4  Sentence segmentation

4.1 Sentence segmentation with LatinCy

Sentence segmentation is the task of splitting a text into sentences. For the LatinCy models, this is a task been trained using spaCy’s senter factory to terminate sentences at both strong and weak stops, following the example of Clayman (1981) (see also, Wake (1957), Janson (1964)), who writes: “If all stops are made equivalent, i.e. if no distinction is made between the strong stop, weak stop and interrogation mark, editorial differences will be kept to a minimum.”

Given a spaCy Doc, the sents attribute will produce a generator object with the sentence from that document as determined by the dependency parser. Each sentence is a Span object with the start and end token indices from the original Doc.

# Imports & setup

import spacy
from pprint import pprint
nlp = spacy.load('la_core_web_lg')
text = "Haec narrantur a poetis de Perseo. Perseus filius erat Iovis, maximi deorum. Avus eius Acrisius appellabatur."
doc = nlp(text)
print(doc)
Haec narrantur a poetis de Perseo. Perseus filius erat Iovis, maximi deorum.
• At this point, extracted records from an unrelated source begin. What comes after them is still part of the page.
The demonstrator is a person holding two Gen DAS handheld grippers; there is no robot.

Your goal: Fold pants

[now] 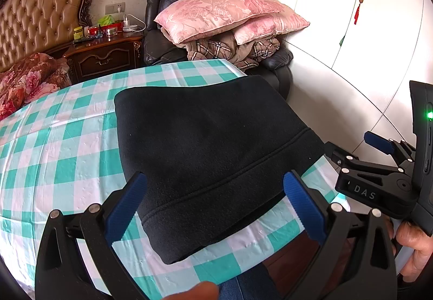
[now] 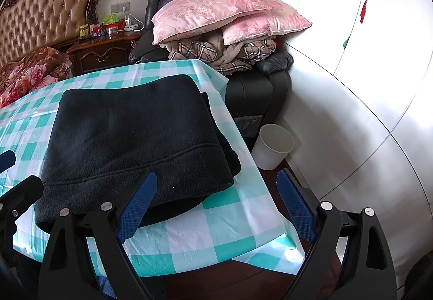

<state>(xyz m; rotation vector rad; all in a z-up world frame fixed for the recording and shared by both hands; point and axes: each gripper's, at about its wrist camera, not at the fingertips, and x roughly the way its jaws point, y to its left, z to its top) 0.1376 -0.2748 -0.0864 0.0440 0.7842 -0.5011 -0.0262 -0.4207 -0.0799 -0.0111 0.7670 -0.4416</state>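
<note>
Clearly, I am near the end of the fold. Starting at my left, the left gripper [image 1: 213,208] hangs with its blue pads spread wide and nothing between them; the black fleece pants [image 1: 213,153] lie just ahead of it, their stitched hem band running across between the two pads without touching either, as far as I can tell. The pants sit as a compact, several-layer bundle on the teal-and-white checked tablecloth [image 1: 54,153], close to the near right corner of the table.

Moving right, the right gripper [image 2: 216,205] is likewise parted and empty. Its left pad overlaps the bundle's near right corner in the wrist view, though I cannot tell whether it touches; its right pad hangs past the table edge, above the floor, with a white waste bin [image 2: 273,145] beyond it.

My judgement: the folding itself looks done, or one halving short. A lower layer pokes out on the bundle's right side, ahead of my right tool, so the next move calls for squaring that edge, or backing both tools away.
</note>
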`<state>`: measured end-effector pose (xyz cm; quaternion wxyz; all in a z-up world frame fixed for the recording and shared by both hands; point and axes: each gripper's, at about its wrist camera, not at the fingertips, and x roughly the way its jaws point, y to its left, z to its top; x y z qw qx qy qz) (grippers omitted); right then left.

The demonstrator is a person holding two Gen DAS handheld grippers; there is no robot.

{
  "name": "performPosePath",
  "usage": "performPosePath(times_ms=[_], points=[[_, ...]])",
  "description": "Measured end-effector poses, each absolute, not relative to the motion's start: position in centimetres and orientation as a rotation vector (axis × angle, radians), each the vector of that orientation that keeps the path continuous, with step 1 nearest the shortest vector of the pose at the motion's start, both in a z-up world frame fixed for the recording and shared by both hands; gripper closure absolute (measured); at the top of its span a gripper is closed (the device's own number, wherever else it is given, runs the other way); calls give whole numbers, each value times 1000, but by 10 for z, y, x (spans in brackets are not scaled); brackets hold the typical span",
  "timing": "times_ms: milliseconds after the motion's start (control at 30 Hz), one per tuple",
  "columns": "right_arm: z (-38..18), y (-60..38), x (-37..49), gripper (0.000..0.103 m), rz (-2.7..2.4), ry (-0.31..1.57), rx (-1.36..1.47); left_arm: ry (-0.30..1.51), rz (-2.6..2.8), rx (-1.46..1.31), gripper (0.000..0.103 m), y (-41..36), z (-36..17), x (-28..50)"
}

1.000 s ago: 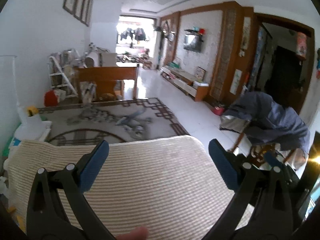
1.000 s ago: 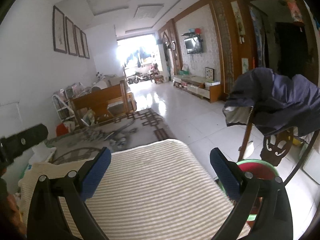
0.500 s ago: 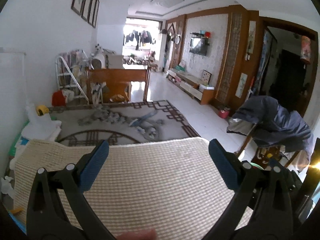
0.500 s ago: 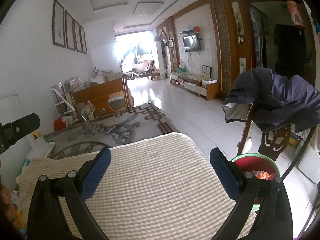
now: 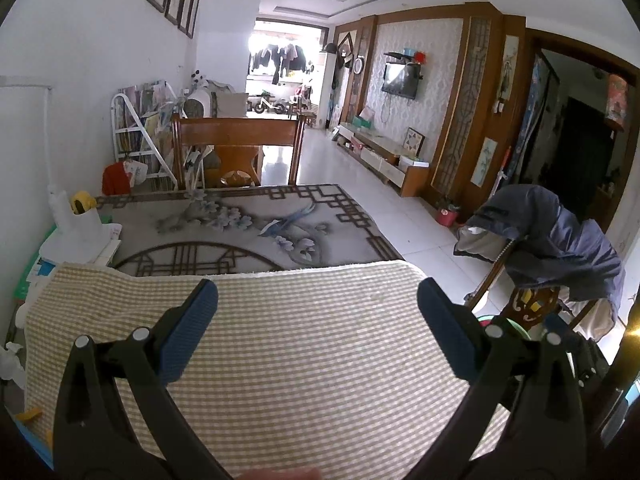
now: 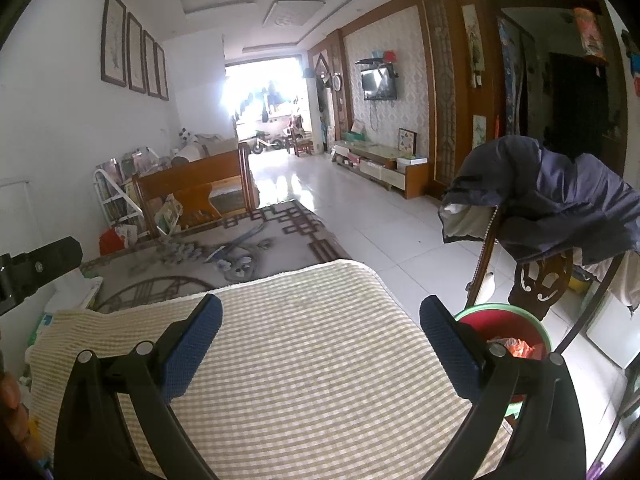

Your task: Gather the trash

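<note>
1. The red bin [image 6: 516, 326] with a green rim stands on the white tile floor just past the right edge of the checked cloth [image 6: 304, 364]. Orange crumpled trash [image 6: 520, 347] lies inside it.
2. In the left wrist view only a sliver of the bin's green rim [image 5: 505, 321] shows behind the right finger.
3. The right gripper [image 6: 320, 340] hangs over the cloth with its blue-padded jaws spread wide and nothing between them.
4. The left gripper [image 5: 318, 322] is likewise spread and empty above the cloth.
5. The cloth's far edge [image 5: 280, 274] ends at a patterned rug [image 5: 256, 224]; its right corner is rounded.
6. A wooden chair draped with a dark jacket [image 6: 560, 204] stands just behind the bin; open tile lies beyond.
</note>
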<state>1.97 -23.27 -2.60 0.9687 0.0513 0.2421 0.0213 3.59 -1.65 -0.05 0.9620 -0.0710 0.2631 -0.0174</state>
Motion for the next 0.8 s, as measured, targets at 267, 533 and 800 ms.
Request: performPosePath(times_ms=[267,533,800], points=[[-26,-232,20,7,41,490,102,542,-42,-143,5,-17,-2,38],[-27,-235,19,7,38,494,106,545,-38,-143,5,-17,-2,37],[-27,-234,20,7,39,495,104,546,-41,-141,5,-17,-2,38]])
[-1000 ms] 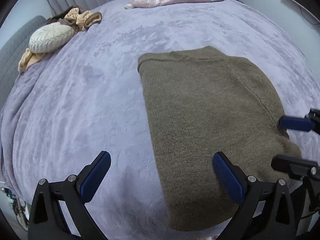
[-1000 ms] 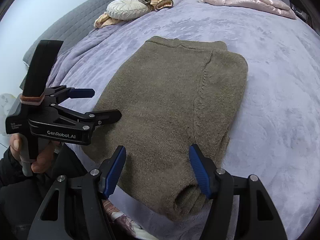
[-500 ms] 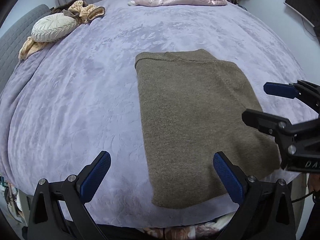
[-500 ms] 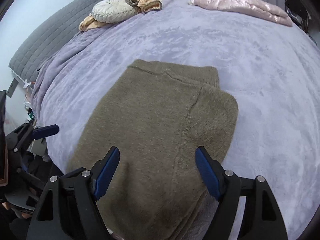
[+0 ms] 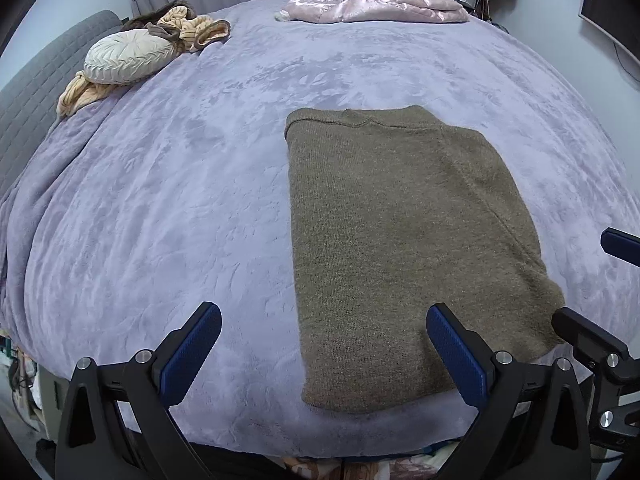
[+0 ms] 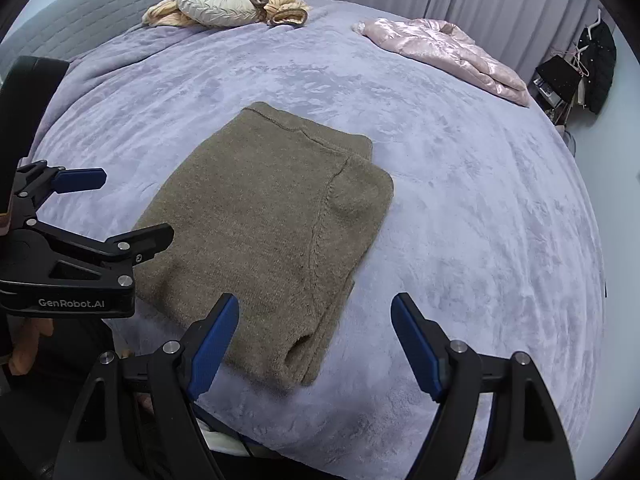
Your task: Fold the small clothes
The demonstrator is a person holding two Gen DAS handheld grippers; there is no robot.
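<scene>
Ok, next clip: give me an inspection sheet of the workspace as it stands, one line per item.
Surface: bed under a lilac plush blanket, lightly rumpled.
Job's things: olive knit sweater lying folded into a rectangle near the front edge, nothing gripping it.
Clutter: pink satin jacket at the far edge; round cream cushion on tan clothes by the grey headboard.
Grippers: left tool open, empty; right tool open, empty, both above the front edge.
Cables: nothing seen on the bed.
Surroundings: pale curtains; dark garments on hangers at the side.
</scene>
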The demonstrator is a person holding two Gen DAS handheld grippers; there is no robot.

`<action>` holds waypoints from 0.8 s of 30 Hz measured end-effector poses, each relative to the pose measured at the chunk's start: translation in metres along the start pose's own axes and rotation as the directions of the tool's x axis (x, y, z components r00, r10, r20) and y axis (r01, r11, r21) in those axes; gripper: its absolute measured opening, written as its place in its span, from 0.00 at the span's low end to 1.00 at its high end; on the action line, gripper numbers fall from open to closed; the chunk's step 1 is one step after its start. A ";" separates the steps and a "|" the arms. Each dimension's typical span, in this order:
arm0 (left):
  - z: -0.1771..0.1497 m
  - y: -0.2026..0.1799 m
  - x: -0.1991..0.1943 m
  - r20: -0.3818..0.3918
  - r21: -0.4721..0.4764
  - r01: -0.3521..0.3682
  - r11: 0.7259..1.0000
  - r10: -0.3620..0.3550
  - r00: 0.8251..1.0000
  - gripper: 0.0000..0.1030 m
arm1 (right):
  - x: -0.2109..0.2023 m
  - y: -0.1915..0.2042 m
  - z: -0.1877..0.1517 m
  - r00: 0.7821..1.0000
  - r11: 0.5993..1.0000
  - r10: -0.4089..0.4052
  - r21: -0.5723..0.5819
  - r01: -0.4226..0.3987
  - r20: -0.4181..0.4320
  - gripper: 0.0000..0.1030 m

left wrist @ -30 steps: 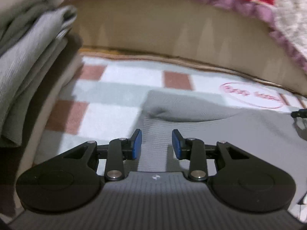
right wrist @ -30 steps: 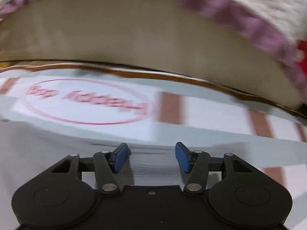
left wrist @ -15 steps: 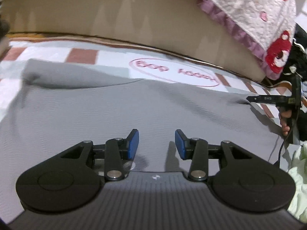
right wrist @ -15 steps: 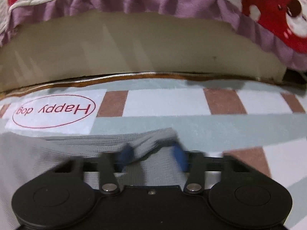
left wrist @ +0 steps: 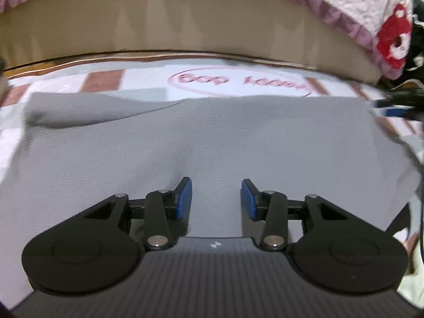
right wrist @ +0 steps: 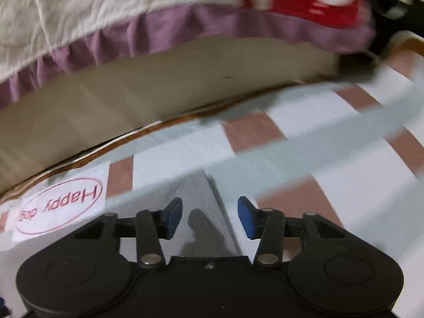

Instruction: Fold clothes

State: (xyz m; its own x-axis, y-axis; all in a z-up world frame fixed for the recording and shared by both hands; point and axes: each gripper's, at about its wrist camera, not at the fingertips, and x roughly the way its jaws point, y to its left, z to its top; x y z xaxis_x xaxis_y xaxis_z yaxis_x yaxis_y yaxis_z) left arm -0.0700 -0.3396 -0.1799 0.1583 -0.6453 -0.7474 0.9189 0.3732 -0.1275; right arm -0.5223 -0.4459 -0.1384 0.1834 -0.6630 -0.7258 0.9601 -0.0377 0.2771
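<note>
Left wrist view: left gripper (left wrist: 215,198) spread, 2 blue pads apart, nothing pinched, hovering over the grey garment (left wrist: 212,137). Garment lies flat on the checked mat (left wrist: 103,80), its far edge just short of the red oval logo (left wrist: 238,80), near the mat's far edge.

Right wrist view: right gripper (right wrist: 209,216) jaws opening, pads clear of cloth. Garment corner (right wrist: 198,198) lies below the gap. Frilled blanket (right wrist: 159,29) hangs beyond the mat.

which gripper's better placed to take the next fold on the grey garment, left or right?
Probably right. The right gripper sits over the corner of the grey garment, jaws opening, cloth between but not pinched. The left gripper is open above the flat middle, with no edge to pinch.
</note>
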 end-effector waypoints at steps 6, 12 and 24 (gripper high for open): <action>-0.020 0.025 -0.031 -0.033 -0.060 -0.041 0.997 0.039 0.999 0.40 | -0.080 -0.031 -0.082 0.997 0.979 0.052 0.202 -0.040 -0.057 0.58; -0.035 0.074 -0.063 -0.081 -0.195 -0.214 0.957 0.202 0.976 0.46 | -0.074 -0.051 -0.109 0.994 0.946 0.054 0.325 -0.021 -0.093 0.63; -0.059 0.126 -0.097 -0.108 -0.382 -0.276 0.882 0.254 0.961 0.46 | -0.081 -0.002 -0.086 0.975 0.979 0.127 0.136 -0.152 0.180 0.13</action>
State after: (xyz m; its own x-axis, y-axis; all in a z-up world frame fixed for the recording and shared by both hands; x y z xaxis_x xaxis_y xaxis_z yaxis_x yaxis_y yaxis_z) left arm 0.0087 -0.1907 -0.1615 0.3463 -0.4537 -0.8211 0.6290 0.7617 -0.1556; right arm -0.5213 -0.3277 -0.1338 0.2625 -0.7862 -0.5594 0.8833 -0.0375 0.4673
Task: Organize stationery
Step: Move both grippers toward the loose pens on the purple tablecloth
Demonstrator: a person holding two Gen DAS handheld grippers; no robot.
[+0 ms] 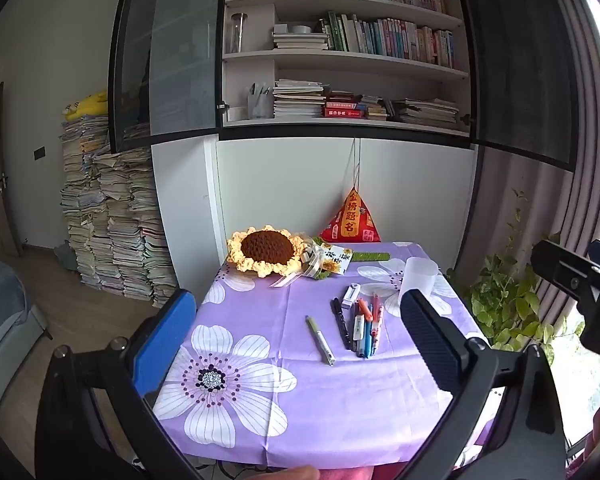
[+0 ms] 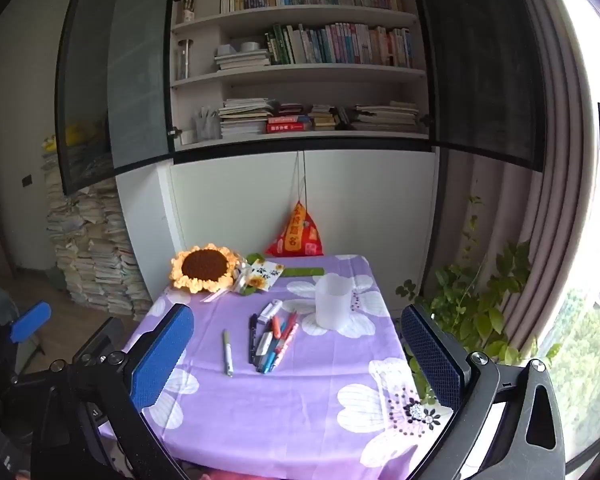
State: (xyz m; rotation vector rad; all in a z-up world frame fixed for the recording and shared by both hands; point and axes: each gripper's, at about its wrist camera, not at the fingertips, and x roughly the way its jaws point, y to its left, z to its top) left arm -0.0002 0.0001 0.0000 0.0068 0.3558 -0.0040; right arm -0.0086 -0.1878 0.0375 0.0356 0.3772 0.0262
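Pens (image 2: 273,342), cup (image 2: 332,306) on table (image 2: 259,420)

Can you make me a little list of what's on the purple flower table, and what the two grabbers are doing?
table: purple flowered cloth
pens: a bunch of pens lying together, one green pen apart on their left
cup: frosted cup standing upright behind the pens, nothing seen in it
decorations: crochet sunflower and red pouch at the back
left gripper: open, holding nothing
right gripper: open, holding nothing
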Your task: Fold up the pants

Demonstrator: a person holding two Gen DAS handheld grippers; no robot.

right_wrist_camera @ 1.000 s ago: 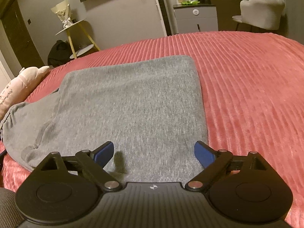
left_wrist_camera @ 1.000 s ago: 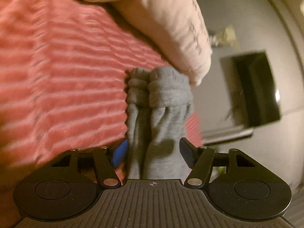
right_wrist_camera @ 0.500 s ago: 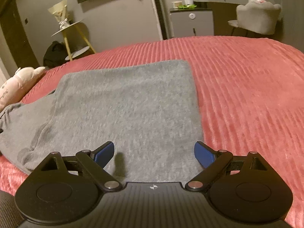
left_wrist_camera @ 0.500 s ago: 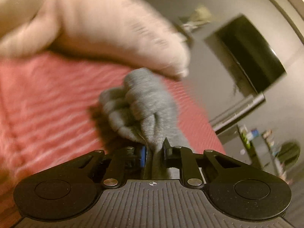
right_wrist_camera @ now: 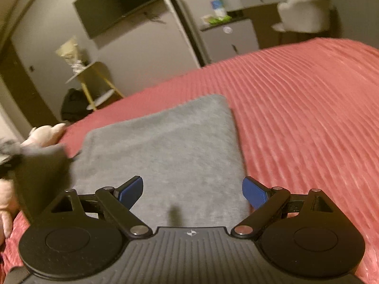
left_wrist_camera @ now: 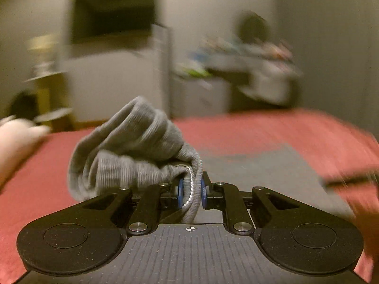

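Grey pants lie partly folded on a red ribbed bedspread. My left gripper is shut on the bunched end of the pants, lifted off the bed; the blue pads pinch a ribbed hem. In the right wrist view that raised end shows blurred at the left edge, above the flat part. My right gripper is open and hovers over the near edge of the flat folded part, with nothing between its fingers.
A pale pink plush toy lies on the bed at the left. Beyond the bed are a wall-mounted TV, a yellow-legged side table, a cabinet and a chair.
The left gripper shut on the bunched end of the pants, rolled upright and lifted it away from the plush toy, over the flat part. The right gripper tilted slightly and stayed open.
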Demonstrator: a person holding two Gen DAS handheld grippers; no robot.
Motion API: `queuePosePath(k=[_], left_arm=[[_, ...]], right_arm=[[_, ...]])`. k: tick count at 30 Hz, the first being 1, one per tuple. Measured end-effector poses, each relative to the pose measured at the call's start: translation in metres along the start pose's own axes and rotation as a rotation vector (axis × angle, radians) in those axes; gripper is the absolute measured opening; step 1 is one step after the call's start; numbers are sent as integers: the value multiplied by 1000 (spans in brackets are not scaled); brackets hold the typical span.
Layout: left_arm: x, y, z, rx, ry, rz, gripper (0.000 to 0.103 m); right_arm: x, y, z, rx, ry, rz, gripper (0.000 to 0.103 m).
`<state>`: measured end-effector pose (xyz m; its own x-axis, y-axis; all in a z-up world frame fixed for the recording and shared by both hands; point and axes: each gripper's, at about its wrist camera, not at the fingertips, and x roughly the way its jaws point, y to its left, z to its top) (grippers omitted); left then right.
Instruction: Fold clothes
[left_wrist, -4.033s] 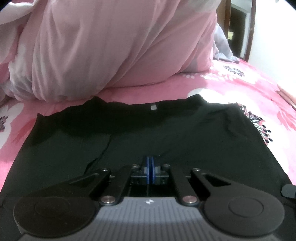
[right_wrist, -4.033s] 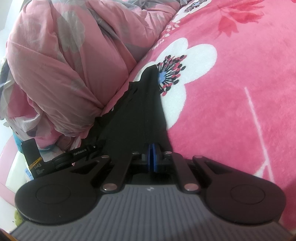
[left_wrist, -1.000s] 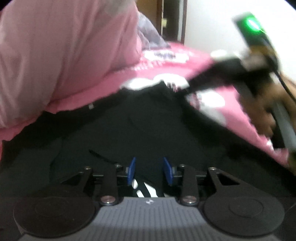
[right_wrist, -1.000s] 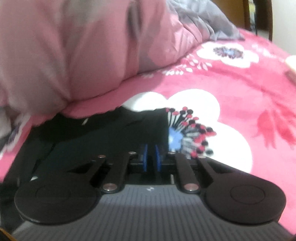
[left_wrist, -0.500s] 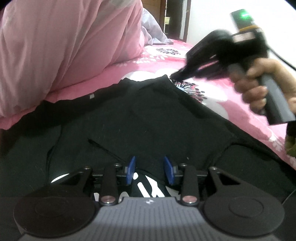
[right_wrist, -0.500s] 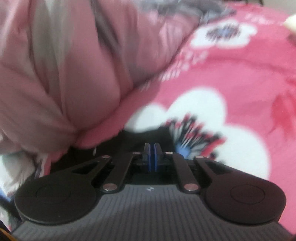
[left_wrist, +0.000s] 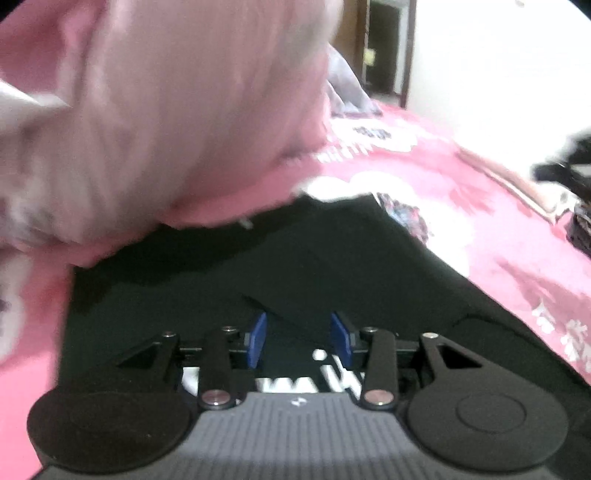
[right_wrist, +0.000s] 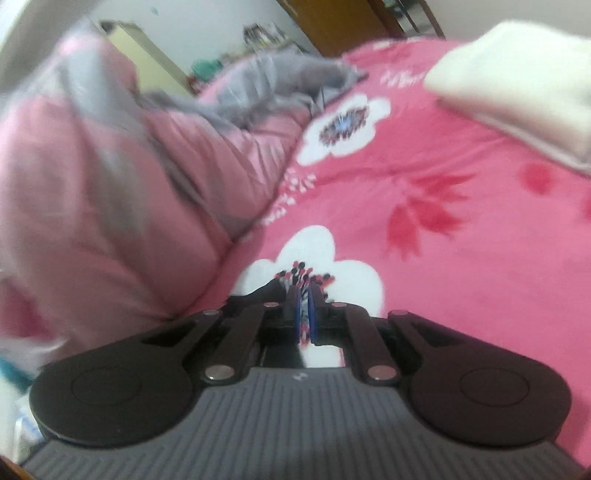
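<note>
Blue pads on my left gripper stand apart; jaws have just been opening, nothing pinched, only the black garment lying below and ahead of them. White lettering on it shows just under the jaws. Right gripper: jaws clenched, pads nearly together. A scrap of dark cloth sits at their left edge, but through the blur I can't tell if it's caught between them or just behind, so I call it closed on nothing certain.

Garment lies spread on the bed, on the pink flowered cover, its far edge tucked against the pink duvet heap. One fold line runs diagonally across it ahead of my left jaws. Far right corner ends at a white flower print.

Step in hand, as I read it: one fold laid, both hands resetting for the next grip. To do it well:
- take a corner or hem, not mid-panel
- pinch a single layer edge, both hands level
- carry across low, lay flat, release only once cloth rests
- keep clear of the duvet heap so it doesn't drag the far edge

Containers: none in view. A folded cream cloth lies on the bed far right, well apart.
</note>
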<state>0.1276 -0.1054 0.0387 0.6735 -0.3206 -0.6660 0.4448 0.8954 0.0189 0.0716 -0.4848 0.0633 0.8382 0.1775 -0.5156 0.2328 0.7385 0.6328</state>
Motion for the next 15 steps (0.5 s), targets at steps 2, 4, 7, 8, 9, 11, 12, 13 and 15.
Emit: queuePosePath(k=[2,4,7,8,9,11,12,13,15], left_arm=[[-31,11,2,0,-33,37,44],[-63,21,1,0,-63,81,49],[-106,32,-12,-5,-99,136,53],[-117,33,-19,-9,-103,144,53],[-127,32,-29,-16,-102,147,54],[-140,29,-51,-39,-89,140,54],[-146,28,-62,-52,-83,136,54],[-152,25,-75,-71,-78,130,54],[-161,22,-102,-115,-69,123,54]], right_arm=[[-43,-5,-13,25,7,62,5],[-74,-9,-27,62,28,149,6],[-86,-4,-54,67,89,258,12],[-85,-1,-63,59,114,282,13],[-75,5,-72,43,146,288,15],[-45,19,-88,22,208,278,15],[-27,25,-95,10,236,266,15],[-8,32,-101,-5,260,253,15],[26,46,-111,-34,284,220,15]])
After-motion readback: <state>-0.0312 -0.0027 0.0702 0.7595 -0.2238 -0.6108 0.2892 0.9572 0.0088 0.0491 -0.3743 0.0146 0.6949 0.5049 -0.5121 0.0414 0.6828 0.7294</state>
Avus eius Acrisius appellabatur.
sents = doc.sents
print(type(sents))
<class 'generator'>

Like all Span objects, the text from each sentence can be retrieved with the text attribute. For convenience below, we convert the generator to list so that we can iterate over it multiple times. Here are the three (3) sentences identified in the example text as well as an indication of the sentences’ type, i.e. <class 'spacy.tokens.span.Span'>.

sents = list(sents)

for i, sent in enumerate(sents, 1):
    print(f'{i}: {sent.text}')
1: Haec narrantur a poetis de Perseo.
2: Perseus filius erat Iovis, maximi deorum.
3: Avus eius Acrisius appellabatur.
sent = sents[0]
print(type(sent))
<class 'spacy.tokens.span.Span'>

Sentences have the same atrributes/methods available to them as any span (listed in the next cell). Following are some attibutes/methods that may be particularly relevant to working with sentences.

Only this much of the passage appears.